Michail (Mike) Salampasis is a full professor at the department of Informatics at the Technological Educational Institute of Thessaloniki, Greece. His main research interests are in applied and interdisciplinary studies in information science, including models and experiments related to information-seeking behaviour, information seeking in large professional search systems, distributed information retrieval and search systems evaluation. Currently, he is the coordinator of the COST Action (research network) ‘Multilingual and Multifaceted Interactive Information Access’ and a Marie Curie Fellow at the Institute of Software Technology and Interactive Systems, Vienna University of Technology.
Markus Schedl is Associate Professor at the Johannes Kepler University Linz / Department of Computational Perception.
He graduated in Computer Science from the Vienna University of Technology and earned his Ph.D. in Computer Science from the Johannes Kepler University Linz. Markus further studied International Business Administration at the Vienna University of Economics and Business Administration as well as at the Handelshögskolan of the University of Gothenburg, which led to a Master's degree.
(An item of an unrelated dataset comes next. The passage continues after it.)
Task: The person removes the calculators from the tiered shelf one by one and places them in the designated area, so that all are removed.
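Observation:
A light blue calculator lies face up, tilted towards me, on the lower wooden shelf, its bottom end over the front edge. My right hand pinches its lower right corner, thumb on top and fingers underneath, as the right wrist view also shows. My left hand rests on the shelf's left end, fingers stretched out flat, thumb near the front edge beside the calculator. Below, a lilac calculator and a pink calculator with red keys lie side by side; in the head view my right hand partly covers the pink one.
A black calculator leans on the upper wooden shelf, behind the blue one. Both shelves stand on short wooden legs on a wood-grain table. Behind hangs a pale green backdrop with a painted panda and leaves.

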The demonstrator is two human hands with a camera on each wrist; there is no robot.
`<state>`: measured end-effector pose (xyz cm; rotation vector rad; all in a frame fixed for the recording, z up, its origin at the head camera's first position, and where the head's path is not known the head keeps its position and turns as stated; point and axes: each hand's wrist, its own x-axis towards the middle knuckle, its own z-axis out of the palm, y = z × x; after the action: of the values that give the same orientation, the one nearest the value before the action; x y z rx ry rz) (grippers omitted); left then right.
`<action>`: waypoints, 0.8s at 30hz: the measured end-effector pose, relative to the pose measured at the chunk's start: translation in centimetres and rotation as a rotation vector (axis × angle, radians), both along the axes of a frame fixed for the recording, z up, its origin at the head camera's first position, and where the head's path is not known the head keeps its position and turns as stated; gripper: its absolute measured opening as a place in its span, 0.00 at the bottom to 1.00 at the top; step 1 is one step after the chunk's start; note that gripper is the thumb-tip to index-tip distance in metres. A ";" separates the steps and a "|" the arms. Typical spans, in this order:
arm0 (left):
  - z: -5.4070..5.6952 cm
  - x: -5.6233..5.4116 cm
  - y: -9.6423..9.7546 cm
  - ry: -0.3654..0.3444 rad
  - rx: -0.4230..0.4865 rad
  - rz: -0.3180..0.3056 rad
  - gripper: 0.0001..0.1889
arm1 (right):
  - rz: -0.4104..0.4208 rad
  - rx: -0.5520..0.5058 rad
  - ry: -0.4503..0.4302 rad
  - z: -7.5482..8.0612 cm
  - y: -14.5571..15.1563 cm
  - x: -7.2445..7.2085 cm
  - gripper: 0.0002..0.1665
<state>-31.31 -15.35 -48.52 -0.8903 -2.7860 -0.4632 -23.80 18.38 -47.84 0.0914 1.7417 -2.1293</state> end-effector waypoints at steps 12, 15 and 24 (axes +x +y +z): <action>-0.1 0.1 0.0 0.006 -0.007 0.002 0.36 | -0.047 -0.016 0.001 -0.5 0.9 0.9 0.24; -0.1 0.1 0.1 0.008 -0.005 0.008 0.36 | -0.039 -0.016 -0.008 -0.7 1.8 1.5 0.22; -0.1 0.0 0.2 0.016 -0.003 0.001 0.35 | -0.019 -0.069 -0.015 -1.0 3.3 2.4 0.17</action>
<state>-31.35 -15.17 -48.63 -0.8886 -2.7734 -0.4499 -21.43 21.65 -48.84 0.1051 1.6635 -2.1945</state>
Markus (co-)authored more than 80 refereed conference papers and journal articles (among others, published in ACM Multimedia, SIGIR, ECIR, IEEE Visualization; Journal of Machine Learning Research, ACM Transactions on Information Systems, Springer Information Retrieval, IEEE Multimedia).
His main research interests include web and social media mining, information retrieval, multimedia, and music information research.
He further spent several guest research and lecturing stays at the Universitat Pompeu Fabra, Barcelona, Spain, the Utrecht University, the Netherlands, the Queen Mary, University of London, UK, and the Kungliga Tekniska Högskolan, Stockholm, Sweden.
Marc Sloan is a senior graduate student completing his PhD thesis in University College London. His background is in information retrieval, machine learning and financial computing and his thesis is on dynamic IR. His research interests in information retrieval include applying reinforcement learning techniques such as multi-armed bandits and POMDPs to IR learning systems over time, contextual session search and query suggestion.
Marianne Sweeny started out as an information architect in 1997. She transitioned to optimizing search systems after studying information retrieval at the University of Washington. Through her company Daedalus Information Systems, she offers strategic search consulting for organic, paid and enterprise search systems. She can be reached at msweeny@speakeasy.net.
Martin is an information scientist and the author of Making Search Work and Enterprise Search. He has been involved with optimising search applications since the mid-1970s and has worked on search projects in both Europe and North America. Since 2002 he has been a Visiting Professor at the Information School, University of Sheffield and is currently working on developing new approaches to search evaluation.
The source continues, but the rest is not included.